ACTIVITY:
Write out each line from the data below that includes the word "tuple".

--- THE DATA ---

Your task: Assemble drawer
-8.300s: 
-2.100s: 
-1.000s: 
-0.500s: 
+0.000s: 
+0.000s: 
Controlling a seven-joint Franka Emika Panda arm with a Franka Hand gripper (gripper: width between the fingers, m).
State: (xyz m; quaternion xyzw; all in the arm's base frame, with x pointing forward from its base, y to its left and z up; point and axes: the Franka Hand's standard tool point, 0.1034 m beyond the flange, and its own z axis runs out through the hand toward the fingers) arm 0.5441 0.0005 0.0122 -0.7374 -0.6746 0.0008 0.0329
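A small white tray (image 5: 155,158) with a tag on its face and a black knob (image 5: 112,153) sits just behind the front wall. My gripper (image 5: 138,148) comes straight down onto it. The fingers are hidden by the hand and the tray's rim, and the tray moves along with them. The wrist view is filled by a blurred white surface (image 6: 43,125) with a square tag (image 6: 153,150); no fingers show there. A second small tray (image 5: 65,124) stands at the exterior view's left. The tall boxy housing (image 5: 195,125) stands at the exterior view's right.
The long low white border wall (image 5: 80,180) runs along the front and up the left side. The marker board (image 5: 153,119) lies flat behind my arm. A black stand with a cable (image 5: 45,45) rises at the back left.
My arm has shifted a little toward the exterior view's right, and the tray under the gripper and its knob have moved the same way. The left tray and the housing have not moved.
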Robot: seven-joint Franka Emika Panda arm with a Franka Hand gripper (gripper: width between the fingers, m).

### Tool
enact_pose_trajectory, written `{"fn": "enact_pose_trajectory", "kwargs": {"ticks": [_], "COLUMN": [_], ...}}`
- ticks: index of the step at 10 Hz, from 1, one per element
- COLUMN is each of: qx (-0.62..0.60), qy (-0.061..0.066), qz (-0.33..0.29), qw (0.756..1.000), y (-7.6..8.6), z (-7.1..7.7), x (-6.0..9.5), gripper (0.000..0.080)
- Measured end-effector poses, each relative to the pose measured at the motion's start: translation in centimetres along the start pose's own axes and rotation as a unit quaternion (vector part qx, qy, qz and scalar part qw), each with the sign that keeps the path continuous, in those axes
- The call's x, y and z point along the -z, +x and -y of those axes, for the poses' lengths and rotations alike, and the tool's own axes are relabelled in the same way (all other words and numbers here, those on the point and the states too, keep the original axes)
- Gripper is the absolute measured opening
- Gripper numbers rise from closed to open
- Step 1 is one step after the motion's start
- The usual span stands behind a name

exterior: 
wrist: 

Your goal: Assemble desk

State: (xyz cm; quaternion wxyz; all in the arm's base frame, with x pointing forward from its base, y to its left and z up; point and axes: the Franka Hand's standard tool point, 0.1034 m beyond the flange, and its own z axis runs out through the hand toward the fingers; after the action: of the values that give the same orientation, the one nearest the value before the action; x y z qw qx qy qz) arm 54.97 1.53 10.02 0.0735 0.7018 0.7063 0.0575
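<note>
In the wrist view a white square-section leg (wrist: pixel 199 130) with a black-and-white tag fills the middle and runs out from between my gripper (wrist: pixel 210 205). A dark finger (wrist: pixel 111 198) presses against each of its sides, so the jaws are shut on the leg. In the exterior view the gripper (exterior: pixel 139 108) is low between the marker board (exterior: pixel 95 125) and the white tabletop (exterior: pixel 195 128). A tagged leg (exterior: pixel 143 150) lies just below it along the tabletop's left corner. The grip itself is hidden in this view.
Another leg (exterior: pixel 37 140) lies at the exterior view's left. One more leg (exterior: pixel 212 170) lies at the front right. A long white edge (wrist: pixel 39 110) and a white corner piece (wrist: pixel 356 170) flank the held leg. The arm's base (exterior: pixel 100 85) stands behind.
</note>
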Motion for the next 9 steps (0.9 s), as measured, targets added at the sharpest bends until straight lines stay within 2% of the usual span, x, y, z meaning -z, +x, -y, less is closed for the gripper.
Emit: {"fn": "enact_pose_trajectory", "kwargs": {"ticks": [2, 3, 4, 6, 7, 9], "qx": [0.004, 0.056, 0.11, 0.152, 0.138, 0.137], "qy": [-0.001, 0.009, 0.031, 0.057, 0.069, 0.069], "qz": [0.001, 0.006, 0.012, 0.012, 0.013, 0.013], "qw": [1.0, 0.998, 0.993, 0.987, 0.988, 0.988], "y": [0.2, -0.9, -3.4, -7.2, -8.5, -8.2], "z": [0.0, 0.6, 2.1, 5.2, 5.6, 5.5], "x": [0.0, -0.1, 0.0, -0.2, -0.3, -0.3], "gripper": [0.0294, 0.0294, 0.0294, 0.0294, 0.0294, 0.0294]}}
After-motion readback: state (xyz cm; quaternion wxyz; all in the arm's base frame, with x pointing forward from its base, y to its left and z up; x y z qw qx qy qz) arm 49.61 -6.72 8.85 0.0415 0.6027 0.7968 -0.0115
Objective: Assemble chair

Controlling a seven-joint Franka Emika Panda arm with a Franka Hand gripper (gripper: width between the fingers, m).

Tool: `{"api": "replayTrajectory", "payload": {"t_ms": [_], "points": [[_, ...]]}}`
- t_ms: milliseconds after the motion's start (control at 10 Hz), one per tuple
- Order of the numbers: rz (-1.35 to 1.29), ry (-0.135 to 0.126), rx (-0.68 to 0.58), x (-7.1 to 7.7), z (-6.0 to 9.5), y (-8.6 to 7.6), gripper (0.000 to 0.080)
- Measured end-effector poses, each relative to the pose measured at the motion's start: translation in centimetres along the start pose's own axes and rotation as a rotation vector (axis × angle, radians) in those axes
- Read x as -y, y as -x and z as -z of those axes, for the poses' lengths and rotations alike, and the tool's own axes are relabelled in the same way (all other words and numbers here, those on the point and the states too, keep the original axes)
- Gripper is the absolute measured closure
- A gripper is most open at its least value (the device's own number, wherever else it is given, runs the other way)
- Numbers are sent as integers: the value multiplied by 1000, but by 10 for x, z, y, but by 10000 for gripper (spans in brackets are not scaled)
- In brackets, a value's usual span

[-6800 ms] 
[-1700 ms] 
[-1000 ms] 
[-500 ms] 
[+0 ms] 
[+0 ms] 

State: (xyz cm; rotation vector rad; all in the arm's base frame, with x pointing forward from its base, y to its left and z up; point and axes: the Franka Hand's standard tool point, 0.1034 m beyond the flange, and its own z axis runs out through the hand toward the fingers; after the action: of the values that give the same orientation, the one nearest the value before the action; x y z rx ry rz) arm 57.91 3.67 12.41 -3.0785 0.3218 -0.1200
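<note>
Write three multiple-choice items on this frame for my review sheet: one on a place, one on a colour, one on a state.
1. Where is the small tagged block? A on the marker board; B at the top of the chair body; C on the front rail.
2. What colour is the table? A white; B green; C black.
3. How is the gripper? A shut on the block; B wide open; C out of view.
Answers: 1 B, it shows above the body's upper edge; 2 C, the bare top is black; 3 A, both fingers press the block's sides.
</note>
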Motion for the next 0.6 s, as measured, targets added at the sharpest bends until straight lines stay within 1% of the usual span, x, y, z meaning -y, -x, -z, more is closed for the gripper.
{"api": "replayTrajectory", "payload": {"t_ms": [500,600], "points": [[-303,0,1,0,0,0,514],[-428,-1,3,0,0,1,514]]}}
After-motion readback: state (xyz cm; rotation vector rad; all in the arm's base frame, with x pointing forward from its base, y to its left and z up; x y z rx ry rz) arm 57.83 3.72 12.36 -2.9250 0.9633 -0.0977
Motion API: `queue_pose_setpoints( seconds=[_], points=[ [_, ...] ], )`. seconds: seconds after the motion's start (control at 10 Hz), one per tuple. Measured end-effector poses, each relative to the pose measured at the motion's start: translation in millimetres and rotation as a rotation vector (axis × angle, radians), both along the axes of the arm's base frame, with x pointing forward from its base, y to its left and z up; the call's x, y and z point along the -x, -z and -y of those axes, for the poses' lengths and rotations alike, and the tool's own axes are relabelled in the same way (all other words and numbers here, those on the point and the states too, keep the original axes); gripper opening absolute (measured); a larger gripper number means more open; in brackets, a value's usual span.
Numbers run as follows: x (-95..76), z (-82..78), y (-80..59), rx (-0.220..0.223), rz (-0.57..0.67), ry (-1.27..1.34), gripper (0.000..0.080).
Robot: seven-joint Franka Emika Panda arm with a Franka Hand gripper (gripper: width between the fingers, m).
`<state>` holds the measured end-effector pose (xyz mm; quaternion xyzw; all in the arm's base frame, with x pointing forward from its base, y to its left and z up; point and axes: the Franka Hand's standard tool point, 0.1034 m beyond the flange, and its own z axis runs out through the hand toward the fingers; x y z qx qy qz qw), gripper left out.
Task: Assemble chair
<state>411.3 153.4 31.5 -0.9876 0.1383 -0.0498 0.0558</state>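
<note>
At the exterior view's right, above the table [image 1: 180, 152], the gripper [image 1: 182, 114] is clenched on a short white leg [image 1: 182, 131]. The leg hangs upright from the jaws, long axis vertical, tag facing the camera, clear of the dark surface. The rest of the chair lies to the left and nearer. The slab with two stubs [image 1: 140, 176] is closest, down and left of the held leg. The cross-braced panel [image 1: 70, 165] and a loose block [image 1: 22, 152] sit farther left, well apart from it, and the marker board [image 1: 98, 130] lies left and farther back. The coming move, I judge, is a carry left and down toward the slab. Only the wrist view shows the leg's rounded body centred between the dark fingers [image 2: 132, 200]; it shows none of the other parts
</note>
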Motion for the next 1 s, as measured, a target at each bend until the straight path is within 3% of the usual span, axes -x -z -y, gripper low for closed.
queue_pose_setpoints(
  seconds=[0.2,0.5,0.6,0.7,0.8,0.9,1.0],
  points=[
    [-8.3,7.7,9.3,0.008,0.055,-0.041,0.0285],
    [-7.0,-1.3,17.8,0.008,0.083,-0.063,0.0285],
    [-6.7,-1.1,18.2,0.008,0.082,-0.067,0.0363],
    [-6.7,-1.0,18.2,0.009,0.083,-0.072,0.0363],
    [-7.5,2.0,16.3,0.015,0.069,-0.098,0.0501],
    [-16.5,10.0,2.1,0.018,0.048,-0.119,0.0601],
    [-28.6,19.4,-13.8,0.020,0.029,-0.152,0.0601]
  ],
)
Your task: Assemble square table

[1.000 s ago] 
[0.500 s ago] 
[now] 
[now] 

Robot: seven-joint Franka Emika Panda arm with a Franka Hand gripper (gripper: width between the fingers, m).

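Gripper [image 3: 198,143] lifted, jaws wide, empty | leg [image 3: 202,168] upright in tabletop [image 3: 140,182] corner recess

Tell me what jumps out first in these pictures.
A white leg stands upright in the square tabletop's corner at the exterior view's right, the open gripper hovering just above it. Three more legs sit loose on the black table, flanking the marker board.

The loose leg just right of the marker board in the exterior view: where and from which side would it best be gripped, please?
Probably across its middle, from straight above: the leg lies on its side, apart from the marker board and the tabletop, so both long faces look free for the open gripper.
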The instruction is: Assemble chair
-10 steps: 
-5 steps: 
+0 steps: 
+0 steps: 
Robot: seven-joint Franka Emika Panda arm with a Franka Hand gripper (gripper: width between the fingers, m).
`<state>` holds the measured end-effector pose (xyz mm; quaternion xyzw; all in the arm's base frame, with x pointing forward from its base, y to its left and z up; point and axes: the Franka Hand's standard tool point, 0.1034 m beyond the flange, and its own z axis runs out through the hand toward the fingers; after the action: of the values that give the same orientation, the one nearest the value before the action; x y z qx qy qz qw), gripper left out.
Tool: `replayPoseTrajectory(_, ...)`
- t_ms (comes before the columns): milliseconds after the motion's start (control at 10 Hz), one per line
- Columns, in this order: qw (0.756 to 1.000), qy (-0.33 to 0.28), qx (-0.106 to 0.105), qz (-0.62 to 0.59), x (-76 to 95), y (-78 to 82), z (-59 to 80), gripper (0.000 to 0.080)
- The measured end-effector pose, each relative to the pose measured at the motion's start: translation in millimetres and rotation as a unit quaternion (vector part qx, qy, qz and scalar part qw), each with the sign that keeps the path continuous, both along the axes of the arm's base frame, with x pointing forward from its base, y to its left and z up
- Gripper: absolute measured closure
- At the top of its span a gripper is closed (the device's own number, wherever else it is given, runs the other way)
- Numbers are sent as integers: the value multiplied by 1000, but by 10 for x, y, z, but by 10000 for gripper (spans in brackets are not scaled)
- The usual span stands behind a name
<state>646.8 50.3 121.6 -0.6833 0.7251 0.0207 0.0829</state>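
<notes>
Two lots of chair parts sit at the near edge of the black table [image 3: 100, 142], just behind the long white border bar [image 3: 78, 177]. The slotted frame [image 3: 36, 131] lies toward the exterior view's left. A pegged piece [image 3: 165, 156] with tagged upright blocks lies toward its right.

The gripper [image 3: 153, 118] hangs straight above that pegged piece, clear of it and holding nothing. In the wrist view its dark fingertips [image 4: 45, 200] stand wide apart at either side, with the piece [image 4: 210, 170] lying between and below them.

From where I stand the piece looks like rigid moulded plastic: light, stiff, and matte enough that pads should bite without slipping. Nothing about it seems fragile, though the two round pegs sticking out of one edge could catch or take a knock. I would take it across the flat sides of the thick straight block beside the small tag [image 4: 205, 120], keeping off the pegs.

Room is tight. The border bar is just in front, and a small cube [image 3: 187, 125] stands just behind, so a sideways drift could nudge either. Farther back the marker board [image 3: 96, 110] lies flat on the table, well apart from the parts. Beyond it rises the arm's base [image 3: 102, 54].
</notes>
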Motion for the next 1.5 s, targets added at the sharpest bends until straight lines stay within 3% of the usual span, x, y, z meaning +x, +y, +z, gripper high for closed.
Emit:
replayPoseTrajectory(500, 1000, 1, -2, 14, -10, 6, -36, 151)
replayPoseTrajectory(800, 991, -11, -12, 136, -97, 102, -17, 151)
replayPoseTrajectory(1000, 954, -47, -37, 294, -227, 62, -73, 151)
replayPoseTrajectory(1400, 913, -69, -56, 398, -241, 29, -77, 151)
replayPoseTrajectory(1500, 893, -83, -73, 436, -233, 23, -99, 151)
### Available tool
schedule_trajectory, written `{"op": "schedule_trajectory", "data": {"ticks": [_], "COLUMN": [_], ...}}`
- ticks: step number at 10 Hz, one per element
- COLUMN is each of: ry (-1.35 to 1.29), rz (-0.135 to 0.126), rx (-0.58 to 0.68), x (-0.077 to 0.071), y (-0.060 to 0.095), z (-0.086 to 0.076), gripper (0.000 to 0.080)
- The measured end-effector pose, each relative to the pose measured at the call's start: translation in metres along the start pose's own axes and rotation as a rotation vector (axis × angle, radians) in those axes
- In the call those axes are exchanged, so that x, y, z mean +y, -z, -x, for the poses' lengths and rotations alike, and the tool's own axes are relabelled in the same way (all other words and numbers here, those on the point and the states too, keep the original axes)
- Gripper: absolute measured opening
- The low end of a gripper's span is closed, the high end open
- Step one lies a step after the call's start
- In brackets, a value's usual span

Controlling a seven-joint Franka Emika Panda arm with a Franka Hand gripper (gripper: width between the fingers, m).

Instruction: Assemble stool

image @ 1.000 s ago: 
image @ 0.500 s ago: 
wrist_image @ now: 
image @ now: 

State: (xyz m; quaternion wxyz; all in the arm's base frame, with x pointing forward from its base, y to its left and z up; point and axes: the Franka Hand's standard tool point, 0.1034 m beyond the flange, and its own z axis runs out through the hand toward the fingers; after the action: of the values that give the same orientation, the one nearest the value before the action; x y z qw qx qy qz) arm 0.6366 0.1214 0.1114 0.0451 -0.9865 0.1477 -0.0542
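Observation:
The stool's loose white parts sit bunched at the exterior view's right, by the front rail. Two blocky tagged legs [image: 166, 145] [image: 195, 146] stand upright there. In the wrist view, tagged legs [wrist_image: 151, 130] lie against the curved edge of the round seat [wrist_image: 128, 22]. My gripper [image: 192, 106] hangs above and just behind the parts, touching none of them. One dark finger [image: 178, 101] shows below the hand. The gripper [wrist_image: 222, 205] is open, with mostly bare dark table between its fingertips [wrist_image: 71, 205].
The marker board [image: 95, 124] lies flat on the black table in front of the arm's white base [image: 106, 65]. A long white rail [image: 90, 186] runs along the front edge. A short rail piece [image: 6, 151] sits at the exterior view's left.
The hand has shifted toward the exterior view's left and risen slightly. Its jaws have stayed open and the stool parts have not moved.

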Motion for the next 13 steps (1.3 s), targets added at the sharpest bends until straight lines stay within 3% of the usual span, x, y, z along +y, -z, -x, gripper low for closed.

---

RESPONSE TO THE EXERCISE:
- t_ms: milliseconds after the motion's start (control at 10 Hz), one per tuple
Motion API: `queue_pose_setpoints( seconds=[_], points=[ [_, ...] ], )`. seconds: seconds after the motion's start (control at 10 Hz), one per tuple. Measured end-effector poses, each relative to the pose measured at the motion's start: translation in millimetres and rotation as a rotation vector (axis × angle, radians), both along the axes of the arm's base frame, with x pointing forward from its base, y to its left and z up; the call's x, y and z point along the -x, -z and -y of those axes, for the poses' lengths and rotations alike, and the tool's own axes are relabelled in the same way (all other words and numbers here, those on the point and the states too, keep the original axes); gripper opening absolute (measured); a larger gripper number means more open; in brackets, a value's usual span.

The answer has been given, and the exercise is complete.